2010 has grown my marriage...and what a marriage it is! Before Hailey, I literally thought to myself most days, "I cannot believe this is the marriage that I have! It's amazing!" I didn't think I could love Matt more. Seeing Matt as a dad, AN AMAZING DAD, has grown in me a new appreciation for my man. He is so hands on! So much so that sometimes I feel a bit guilty :) He gets up in the middle of the night if need be. He always makes sure I'm rested. He changes poopy diapers with almost no complaint. He does housework, he runs errands, he shows our daughter affection, and prays with me before bed. He works full time almost always until midnight and rarely complains. I couldn't ask for a better team mate...for a better person to raise children with...for a better man to love and be loved by. He is my best friend and my husband!

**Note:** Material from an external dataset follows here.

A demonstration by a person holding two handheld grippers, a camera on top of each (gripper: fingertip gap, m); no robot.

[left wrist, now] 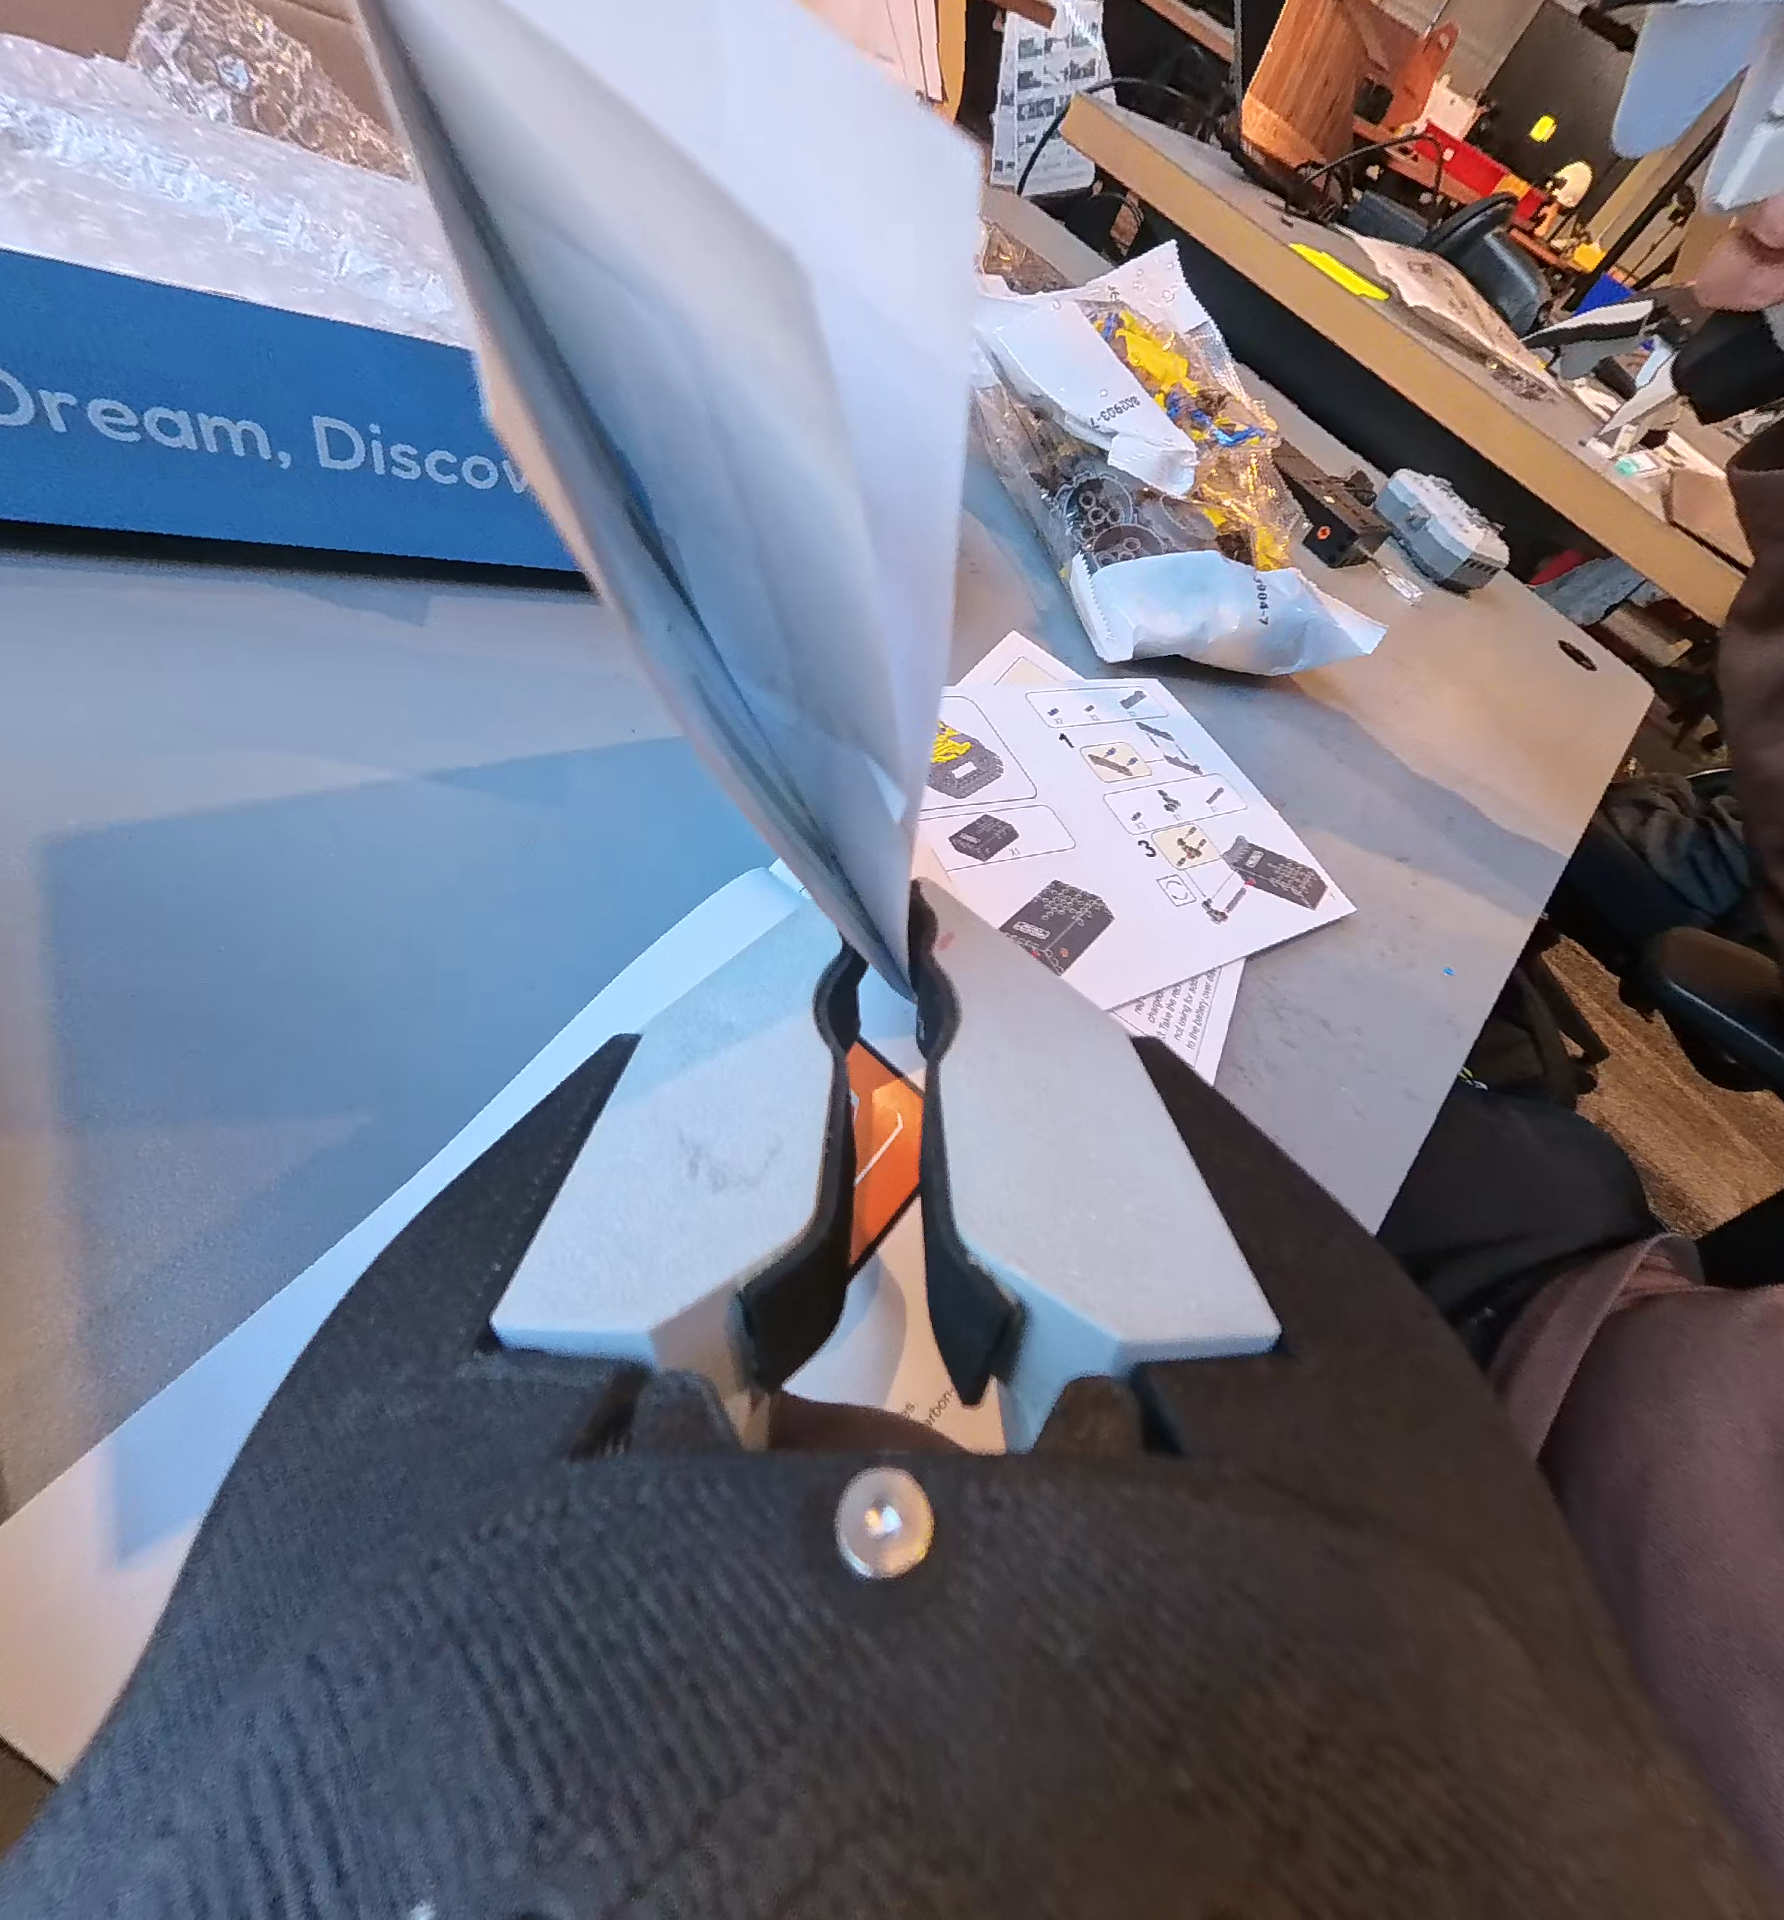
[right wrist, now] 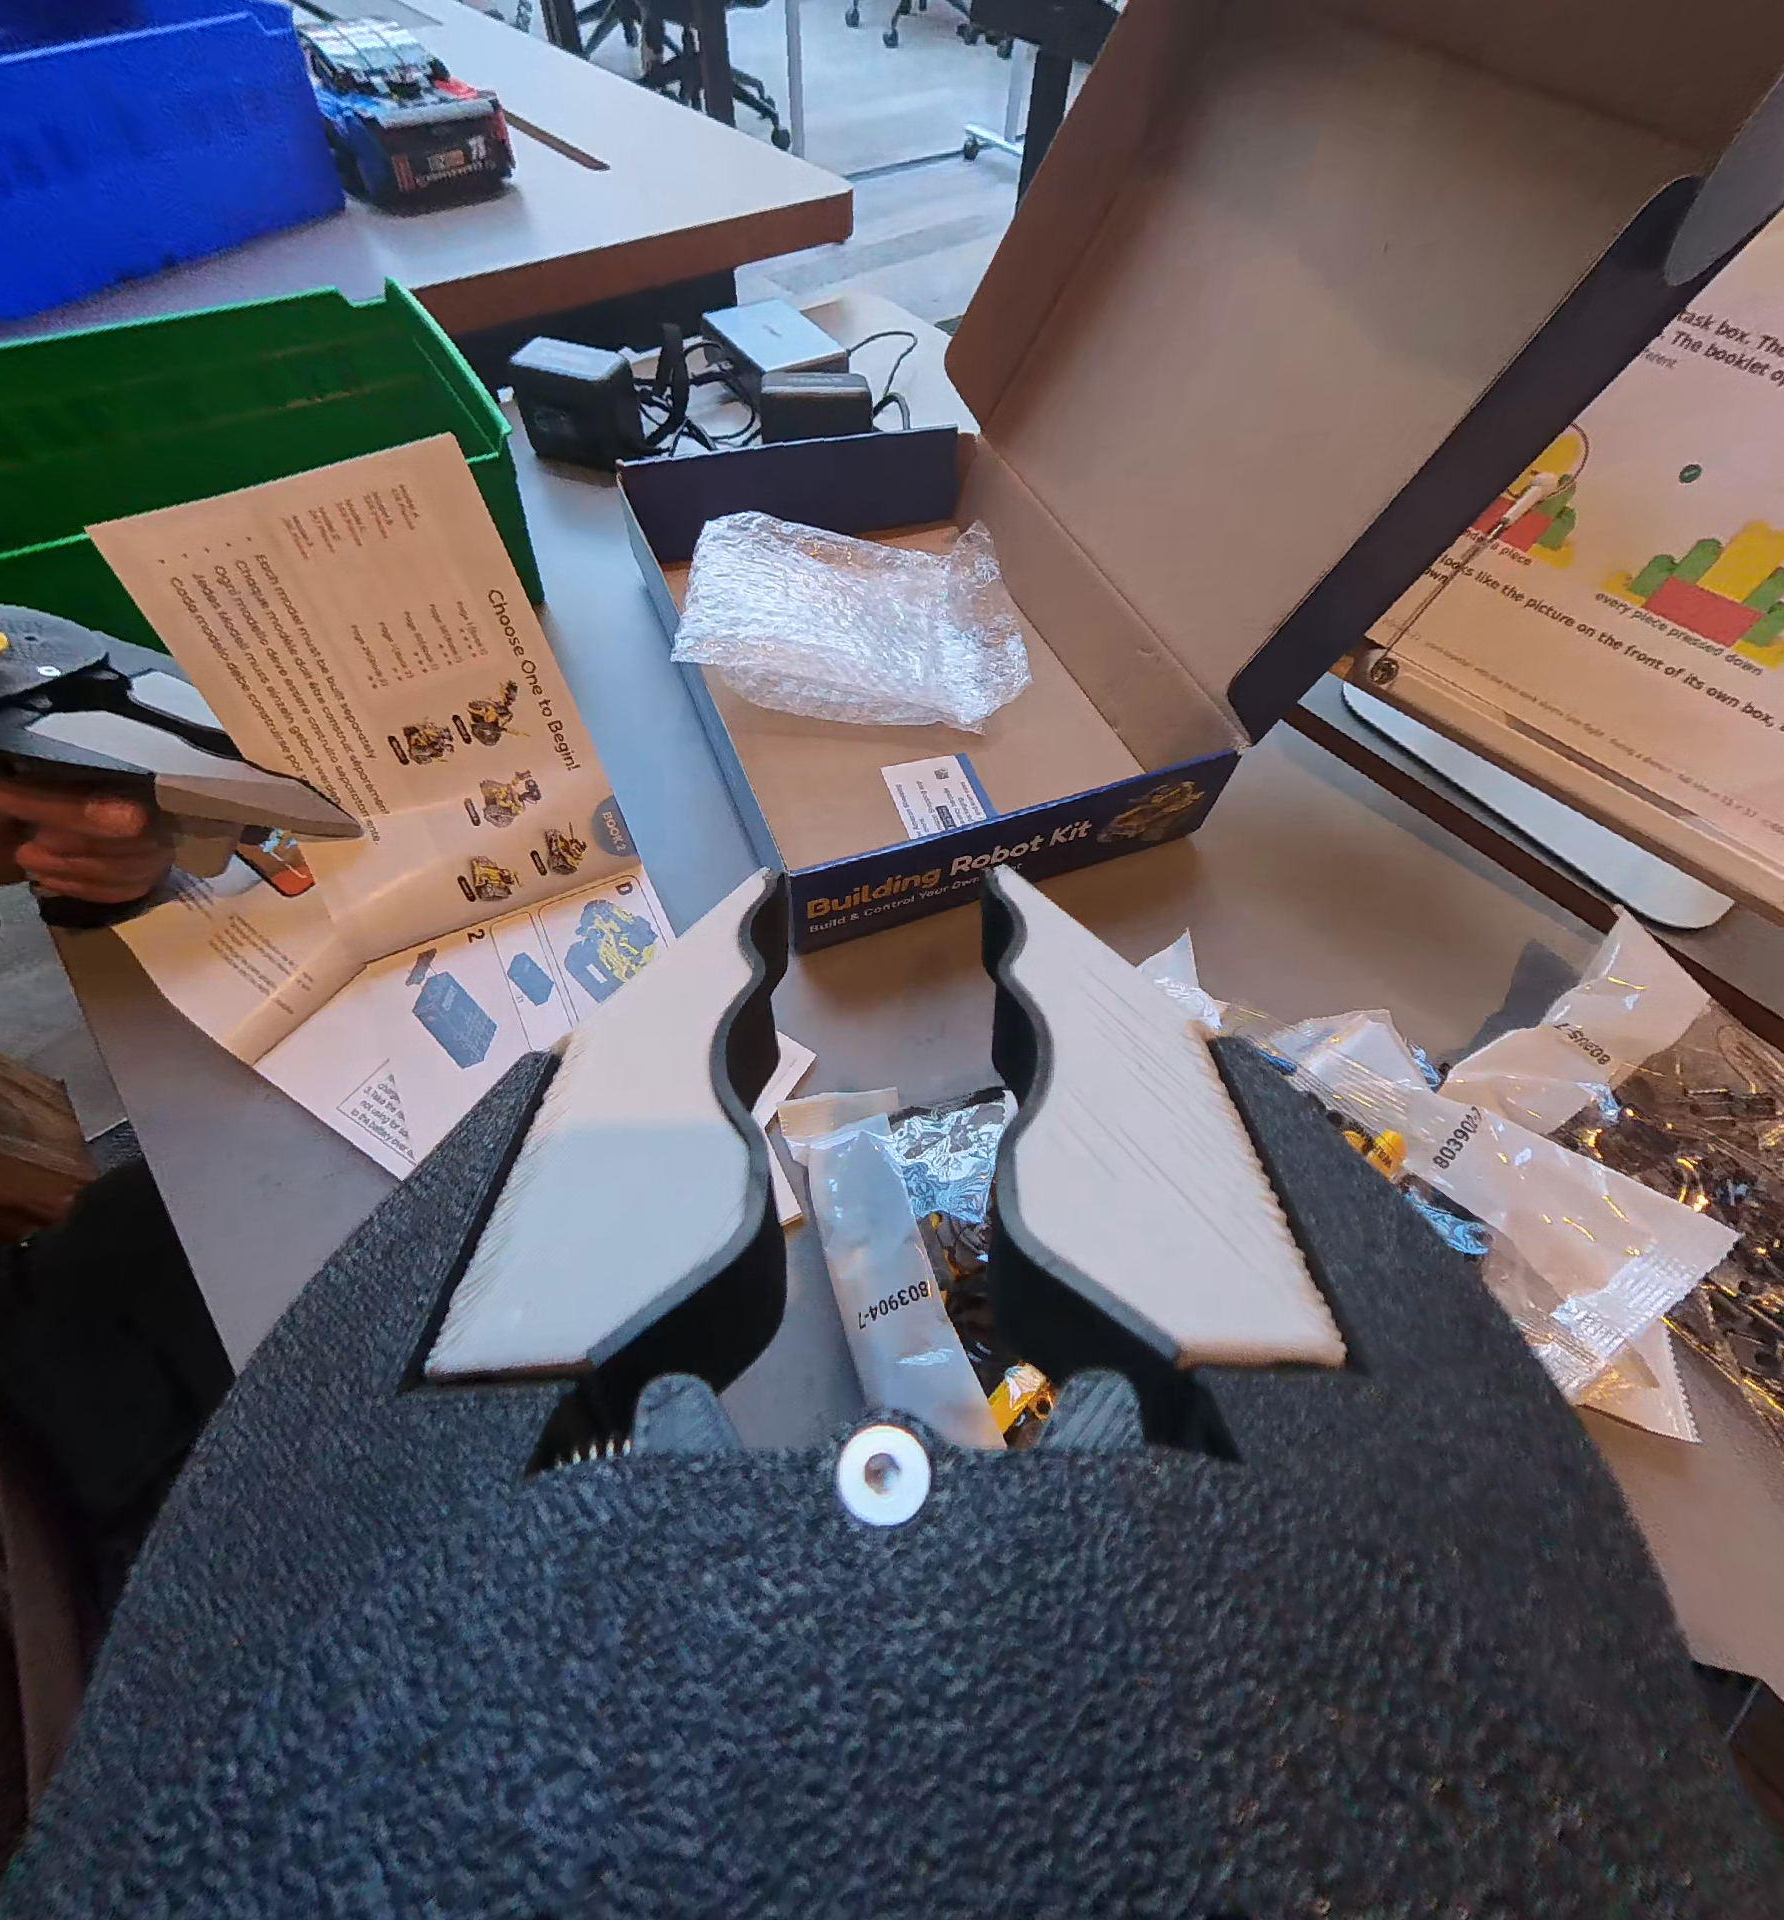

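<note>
Two tongs: left tongs (left wrist: pixel 883 961) pinching a booklet page (left wrist: pixel 722 416); right tongs (right wrist: pixel 883 914) spread above parts bags (right wrist: pixel 898 1247)

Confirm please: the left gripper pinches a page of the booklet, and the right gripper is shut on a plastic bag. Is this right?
Not fully. The left gripper does pinch a booklet page. But the right wrist view shows the right gripper open: its fingers stand apart above the plastic bag, holding nothing.
</note>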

Crossroads is another blessing! In 2008 (wow it's been that long) Matt and I left everything we had known up until then spiritually, and embarked on an adventure to work alongside with God in establishing health in a church. It has NOT been easy, but God has been more than faithful! There is not enough room in cyberspace to explain all that God has done. Today in church, we shared testimonies. It was an open mic time where anyone could share. Usually, these make me nervous. What if no one talks? ha! So many shared...and everyone of them talked of how the ministry at Crossroads has changed their lives. How God has shown them that they belong...that they are loved...that He is with them. That no matter where they had been, he accepts them. I was moved to tears with gratefulness. I do not boast when I thank God for allowing me to be a part of this life changing ministry. To see people that did not know the Lord two years ago, and to now see them serving God and being used to grow the kingdom. I'm moved to tears even now. I have learned that Christ truly changes lives...lives that were so entrenched in sin...that Satan thought he had won...and Christ claimed the victory. I've learned that it's easy to "play church." It's easy to know the answers to all the right questions, but nothing will sustain you...nothing will fulfill you...and nothing will protect you like the love of God.
These are just a few of the blessings 2010 has brought. 2011 is sure to be an adventure...the year we celebrate 5 years of marriage, and welcome our second daughter into the world. The year Hailey turns two. The year Crossroads steps into it's vision for the future after building a foundation...FINALLY! The year I discover more of myself, and more of God than I have before. HERE WE GO!